In South America, that tended to manifest itself in the military sphere. For one, you had Admiral William Brown, the County Mayo man regarded as the father of the Argentinian navy; on the other side of the Andes, there was Bernardo O’Higgins, Chile’s founding father and the bastard child of a County Sligo man. The signs of that Irish interaction, and others, can be seen today in street names and the like across Argentina and Chile.
Yet one place where the Gaels didn’t seem, at least I had thought, to leave a mark was in the north of South America. OK, a few Irish lads had a recent, less than positive run-in with Colombian officialdom in the early part of this century, but that was about the height of links between Ireland and the land that is now called the Republic of Colombia I’d known about.

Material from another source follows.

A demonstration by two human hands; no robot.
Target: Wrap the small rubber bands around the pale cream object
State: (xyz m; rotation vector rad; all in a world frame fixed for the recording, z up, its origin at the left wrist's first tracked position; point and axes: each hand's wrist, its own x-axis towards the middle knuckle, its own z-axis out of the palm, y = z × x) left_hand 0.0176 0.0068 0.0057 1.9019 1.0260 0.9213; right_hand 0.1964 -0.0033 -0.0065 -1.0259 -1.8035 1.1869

‘There’s always one’, though, and that more positive association comes in the face of a Mr Daniel Florence O’Leary. The County Cork-born general was an aide-de-camp under the great ‘liberator’ (that’s a loaded title) from Spanish rule of these parts, Simón Bolívar.
In his later years, as an historian and diplomat, he wrote important memoirs documenting what was a landmark period in South American history. He also played a part in securing Venezuelan independence from what had been Gran Colombia.
In between all that, he found the time to father nine children; that might help to explain the odd few ginger-haired Colombians knocking about.* (Now while this writer hopes to leave a positive mark on Colombia, replicating the reproductive exploits of O’Leary isn’t part of that; not right now anyway.)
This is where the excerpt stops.